3.1.2. Modifying enzyme inhibitors

Multi-drug resistant bacteria produce a diverse range of enzymes which can degrade the antibiotics that were supposed to kill the pathogens. These cellular enzymes can change a drug by transferring the chemical moiety or hydrolyzing it, rendering it ineffective. Modifying enzyme inhibitors comprise a wide variety of chemical compounds that specifically target the bacterial enzymes responsible for the hydrolysis of antibiotics and hence increase the effectiveness of the co-administered antibiotic. β-lactamase inhibitors are the most significant and successful clinically used antibiotic adjuvants which prevent the bacterial degradation of β-lactam antibiotics by inhibiting β-lactamase enzymes [36]. They are also referred to as suicide inactivators of β-lactamase due to their irreversible mechanism of action by forming an irreversible acyl-enzyme complex by a covalent bond throughout the catalysis reaction with β-lactam. The most common β-lactamase inhibitors includes clavulanic acid (combined with amoxicillin; Co-amoxiclav), sulbactam (combined with ampicillin; ampicillin-sulbactam, tazobactam (combined with piperacillin; piperacillin-tazobactam), avibactam (ceftazidime-avibactam) and relebactam (imipenem-cilastatin-relebactam) [37]. Though there have been no effective macrolide phosphotransferase or macrolide esterases identified so far, screening of compounds that can inhibit these enzymes could aid in potentiating macrolide antibiotics.

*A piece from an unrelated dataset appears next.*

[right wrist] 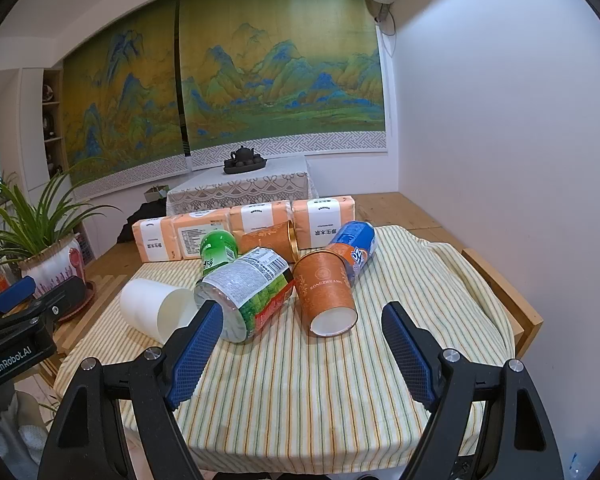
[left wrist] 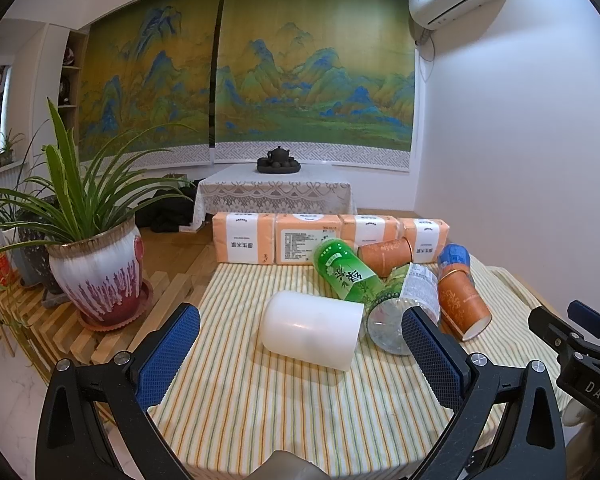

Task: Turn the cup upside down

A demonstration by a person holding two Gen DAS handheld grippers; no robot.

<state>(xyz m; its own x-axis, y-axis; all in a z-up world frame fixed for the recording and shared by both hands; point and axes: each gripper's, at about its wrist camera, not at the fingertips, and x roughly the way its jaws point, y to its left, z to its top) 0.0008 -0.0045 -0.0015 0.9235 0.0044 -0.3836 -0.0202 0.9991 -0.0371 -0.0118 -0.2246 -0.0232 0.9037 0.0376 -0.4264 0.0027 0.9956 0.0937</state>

3.1.3. Membrane permeabilizer

The use of membrane permeabilizers to increase antibiotic uptake has proven to be a successful strategy. Different kinds of compounds like peptides, nanoparticles and small molecules can act as outer membrane permeabilizer [29,38]. Due to the powerful activity of nanoparticles, they are emerging as warheads to counter and combat bacterial drug resistance. Some nanoparticles possess antibacterial activity, however, few interact with the antibiotic and enhance the antibacterial activity of the partner drugs thereby acting as a potentiator. Metal nanoparticles such as silver nanoparticles, and gold nanoparticles as well as several non-antibiotic nanomaterials like graphene oxide nanosheet (GO), graphene oxide-zinc oxide nanocomposite (GN/ZnO) and zinc oxide nanoparticles (ZnO) have been identified to have potentiating activity towards different antibiotics including macrolides [38,39].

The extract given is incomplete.